» Task item: Output the listing below in full, exactly as written.

◆ ◆ ◆ ◆ ◆ ◆ ◆

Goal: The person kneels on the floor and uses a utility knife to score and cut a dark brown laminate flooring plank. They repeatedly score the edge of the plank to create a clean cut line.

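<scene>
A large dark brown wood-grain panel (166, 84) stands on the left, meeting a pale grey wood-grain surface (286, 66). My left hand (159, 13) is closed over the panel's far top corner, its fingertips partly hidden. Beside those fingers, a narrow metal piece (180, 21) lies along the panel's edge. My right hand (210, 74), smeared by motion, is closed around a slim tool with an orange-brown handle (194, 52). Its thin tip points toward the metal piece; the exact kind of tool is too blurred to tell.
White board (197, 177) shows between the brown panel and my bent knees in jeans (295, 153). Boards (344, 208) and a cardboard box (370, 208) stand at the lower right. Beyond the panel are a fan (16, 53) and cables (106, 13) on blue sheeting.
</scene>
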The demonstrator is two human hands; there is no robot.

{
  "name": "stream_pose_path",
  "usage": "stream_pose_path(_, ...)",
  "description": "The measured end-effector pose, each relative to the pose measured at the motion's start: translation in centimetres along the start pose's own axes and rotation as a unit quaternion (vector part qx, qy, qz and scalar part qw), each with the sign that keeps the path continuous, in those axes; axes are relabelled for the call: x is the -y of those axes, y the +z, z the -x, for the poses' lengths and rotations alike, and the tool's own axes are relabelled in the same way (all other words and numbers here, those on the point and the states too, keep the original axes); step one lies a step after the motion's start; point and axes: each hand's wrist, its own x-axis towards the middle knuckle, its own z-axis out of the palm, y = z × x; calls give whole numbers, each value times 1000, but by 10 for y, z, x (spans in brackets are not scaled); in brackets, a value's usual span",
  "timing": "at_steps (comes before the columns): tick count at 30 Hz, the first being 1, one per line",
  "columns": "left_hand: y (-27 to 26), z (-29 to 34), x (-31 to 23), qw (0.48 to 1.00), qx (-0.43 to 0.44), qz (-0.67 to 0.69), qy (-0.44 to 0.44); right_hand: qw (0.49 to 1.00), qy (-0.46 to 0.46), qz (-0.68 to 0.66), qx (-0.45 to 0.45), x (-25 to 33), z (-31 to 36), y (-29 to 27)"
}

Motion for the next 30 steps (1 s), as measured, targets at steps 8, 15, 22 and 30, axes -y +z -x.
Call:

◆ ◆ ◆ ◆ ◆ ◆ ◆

» Result of this task:
Goal: The person kneels on the floor and uses a utility knife to score and cut a dark brown laminate flooring plank. They repeatedly score the edge of the plank to create a clean cut line.

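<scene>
A large dark brown wood-grain panel (166, 84) stands on the left, meeting a pale grey wood-grain surface (286, 66). My left hand (159, 13) is closed over the panel's far top corner, its fingertips partly hidden. Beside those fingers, a narrow metal piece (180, 21) lies along the panel's edge. My right hand (210, 74), smeared by motion, is closed around a slim tool with an orange-brown handle (194, 52). Its thin tip points toward the metal piece; the exact kind of tool is too blurred to tell.
White board (197, 177) shows between the brown panel and my bent knees in jeans (295, 153). Boards (344, 208) and a cardboard box (370, 208) stand at the lower right. Beyond the panel are a fan (16, 53) and cables (106, 13) on blue sheeting.
</scene>
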The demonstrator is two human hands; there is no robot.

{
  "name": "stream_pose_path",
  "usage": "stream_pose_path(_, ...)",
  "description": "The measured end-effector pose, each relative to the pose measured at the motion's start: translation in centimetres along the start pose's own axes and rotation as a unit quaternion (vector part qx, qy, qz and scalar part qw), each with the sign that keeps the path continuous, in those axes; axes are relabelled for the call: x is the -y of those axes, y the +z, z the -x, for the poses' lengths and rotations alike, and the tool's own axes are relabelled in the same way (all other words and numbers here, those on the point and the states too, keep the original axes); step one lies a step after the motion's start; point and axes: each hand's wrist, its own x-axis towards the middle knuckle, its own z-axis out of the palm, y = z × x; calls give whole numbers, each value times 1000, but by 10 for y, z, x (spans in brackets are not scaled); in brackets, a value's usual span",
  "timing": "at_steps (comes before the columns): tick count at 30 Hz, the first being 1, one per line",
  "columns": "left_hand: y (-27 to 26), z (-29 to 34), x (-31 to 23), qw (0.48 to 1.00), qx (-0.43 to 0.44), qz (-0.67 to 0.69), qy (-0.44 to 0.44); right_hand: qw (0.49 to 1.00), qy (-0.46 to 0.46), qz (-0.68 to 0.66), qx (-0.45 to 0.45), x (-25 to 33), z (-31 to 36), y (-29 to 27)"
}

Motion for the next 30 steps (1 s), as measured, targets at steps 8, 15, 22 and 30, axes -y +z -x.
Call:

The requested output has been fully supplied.